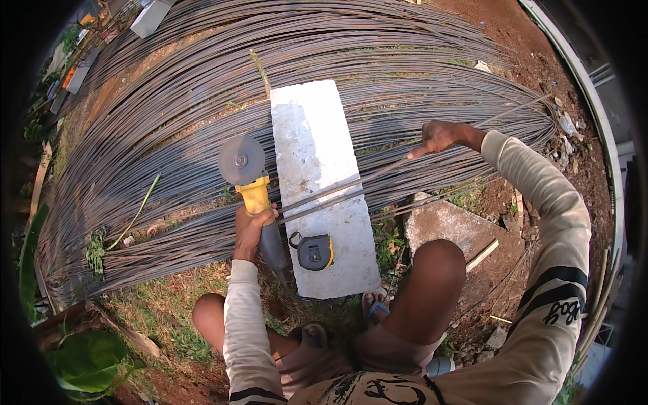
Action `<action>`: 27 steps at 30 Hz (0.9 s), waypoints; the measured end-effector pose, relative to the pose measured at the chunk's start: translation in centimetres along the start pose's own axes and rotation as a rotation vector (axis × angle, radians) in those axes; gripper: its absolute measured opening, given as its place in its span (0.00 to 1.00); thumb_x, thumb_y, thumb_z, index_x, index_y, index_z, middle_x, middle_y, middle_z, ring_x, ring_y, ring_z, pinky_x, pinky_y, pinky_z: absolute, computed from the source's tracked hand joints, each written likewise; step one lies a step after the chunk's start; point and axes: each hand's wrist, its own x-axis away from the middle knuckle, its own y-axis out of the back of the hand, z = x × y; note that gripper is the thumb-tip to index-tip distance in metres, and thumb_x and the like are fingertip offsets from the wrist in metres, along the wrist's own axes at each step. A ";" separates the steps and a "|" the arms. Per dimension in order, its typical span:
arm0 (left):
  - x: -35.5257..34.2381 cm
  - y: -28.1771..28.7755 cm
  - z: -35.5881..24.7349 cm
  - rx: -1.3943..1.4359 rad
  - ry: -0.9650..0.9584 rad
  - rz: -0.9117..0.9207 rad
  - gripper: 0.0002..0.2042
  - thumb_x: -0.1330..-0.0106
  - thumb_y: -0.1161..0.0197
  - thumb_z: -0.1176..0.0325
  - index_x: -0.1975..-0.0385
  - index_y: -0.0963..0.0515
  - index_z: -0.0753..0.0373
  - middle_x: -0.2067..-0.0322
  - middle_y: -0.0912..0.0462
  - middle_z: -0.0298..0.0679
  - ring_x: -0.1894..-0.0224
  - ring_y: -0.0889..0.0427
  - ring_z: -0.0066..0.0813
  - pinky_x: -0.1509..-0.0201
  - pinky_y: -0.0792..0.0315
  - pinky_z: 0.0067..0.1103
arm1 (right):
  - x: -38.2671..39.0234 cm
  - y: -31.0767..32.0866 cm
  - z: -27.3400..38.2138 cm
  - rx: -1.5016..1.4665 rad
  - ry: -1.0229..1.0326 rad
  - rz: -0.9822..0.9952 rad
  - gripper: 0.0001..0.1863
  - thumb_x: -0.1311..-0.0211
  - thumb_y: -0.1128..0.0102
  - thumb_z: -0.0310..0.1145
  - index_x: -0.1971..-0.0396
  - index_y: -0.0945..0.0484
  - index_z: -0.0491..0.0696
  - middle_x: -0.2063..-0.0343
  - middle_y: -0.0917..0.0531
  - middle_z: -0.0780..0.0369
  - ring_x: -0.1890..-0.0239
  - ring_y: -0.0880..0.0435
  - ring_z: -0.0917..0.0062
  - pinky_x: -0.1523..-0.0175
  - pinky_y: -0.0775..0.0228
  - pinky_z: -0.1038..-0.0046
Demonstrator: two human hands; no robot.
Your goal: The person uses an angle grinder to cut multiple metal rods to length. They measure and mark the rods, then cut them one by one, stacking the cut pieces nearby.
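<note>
My left hand [254, 223] grips the body of a yellow and dark angle grinder [254, 196], its round disc [241, 159] facing up left of a long pale block [314, 142]. Out to the right, my right hand [440, 138] is closed on thin steel bars [324, 200], which lie slantwise across the block and run on under or beside the grinder. Where they end on the left is hidden. A black and yellow tape measure [314, 252] lies on the block's near part, below the bars.
Long curved rebar bundles [162, 94] spread across the ground under the block. A broken concrete slab [439, 223] lies to the right, with rubble and dirt. My bent knees [432, 277] flank the block's near end. Green leaves [84, 361] are at lower left, a pale curved edge [603, 121] at far right.
</note>
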 end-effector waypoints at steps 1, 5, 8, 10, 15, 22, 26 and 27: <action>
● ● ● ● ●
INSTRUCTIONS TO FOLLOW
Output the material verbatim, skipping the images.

COMPLETED EXERCISE
Action `<action>`: 27 steps at 30 Hz (0.9 s), waypoints; the measured end-effector pose, relative to the pose measured at the chunk's start: translation in centimetres along the start pose's own axes and rotation as a rotation vector (axis × angle, radians) in those axes; gripper: its absolute measured opening, given as its place in its span (0.00 to 1.00); thumb_x, thumb_y, thumb_z, index_x, index_y, index_z, middle_x, middle_y, middle_z, ring_x, ring_y, ring_z, pinky_x, pinky_y, pinky_z: absolute, computed from the source's tracked hand joints, each written likewise; step one lies a step after the chunk's start; point and axes: each hand's wrist, its own x-axis away from the middle knuckle, its own y-axis out of the back of the hand, z = x × y; note that gripper is the thumb-tip to index-tip distance in metres, and thumb_x and the like are fingertip offsets from the wrist in metres, along the wrist's own axes at each step. A ";" separates the steps and a "|" the arms. Per dimension in order, its typical span:
arm0 (left):
  - x: -35.5257..34.2381 cm
  - y: -28.1771..28.7755 cm
  - z: -35.5881..24.7349 cm
  - rx: -1.3943..1.4359 rad
  - ry: -0.9650..0.9584 rad
  - rz: -0.9117..0.9207 rad
  - gripper: 0.0002..0.2042
  - thumb_x: -0.1330..-0.0106
  - thumb_y: -0.1161..0.0197
  - thumb_z: -0.1176..0.0325
  - index_x: -0.1975..-0.0385
  - index_y: -0.0963..0.0515
  - index_z: -0.0753..0.0373
  - middle_x: -0.2067..-0.0322
  - middle_y: -0.0912..0.0462
  - middle_z: -0.0298..0.0679
  - ring_x: -0.1894..-0.0224
  - ring_y: -0.0889..0.0427
  - ring_z: -0.0066..0.0813
  - pinky_x: -0.1509..-0.0201
  - pinky_y: -0.0792..0.0315
  - pinky_z: 0.0067..0.1103
arm1 (right):
  - x: -38.2671..39.0234 cm
  - y: -31.0767..32.0866 cm
  - z: -27.3400..38.2138 cm
  - rx: -1.5016..1.4665 rad
  - ry: -1.0229..1.0326 rad
  - rz: -0.9822..0.9952 rad
  - gripper: 0.0001..0.1863
  - thumb_x: -0.1311..-0.0211
  - thumb_y: -0.1128..0.0102
  - thumb_z: -0.0310..0.1145
  - index_x: -0.1971..-0.0396
  - index_y: -0.0945..0.0484
  - index_z: -0.0491..0.0696
  - middle_x: -0.2063..-0.0343
  - middle_y: -0.0917..0.0531
  - middle_z: -0.0780..0.0369
  - ring_x: -0.1890..-0.0239
  - ring_y: -0.0880..0.0435
  - ring_z: -0.0917..0.0062
  - pinky_x: -0.1523..-0.0175
  - pinky_y: -0.0775..0.0228
  - pinky_z: -0.1038..-0.0046
Demonstrator: two human hands; no robot.
Your goal: The person uses an angle grinder to cut multiple metal rods to length. They measure and mark the rods, then cut them one by one, stacking the cut pieces nearby.
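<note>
My left hand [254, 223] grips the body of a yellow and dark angle grinder [254, 196], its round disc [241, 159] facing up left of a long pale block [314, 142]. Out to the right, my right hand [440, 138] is closed on thin steel bars [324, 200], which lie slantwise across the block and run on under or beside the grinder. Where they end on the left is hidden. A black and yellow tape measure [314, 252] lies on the block's near part, below the bars.
Long curved rebar bundles [162, 94] spread across the ground under the block. A broken concrete slab [439, 223] lies to the right, with rubble and dirt. My bent knees [432, 277] flank the block's near end. Green leaves [84, 361] are at lower left, a pale curved edge [603, 121] at far right.
</note>
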 end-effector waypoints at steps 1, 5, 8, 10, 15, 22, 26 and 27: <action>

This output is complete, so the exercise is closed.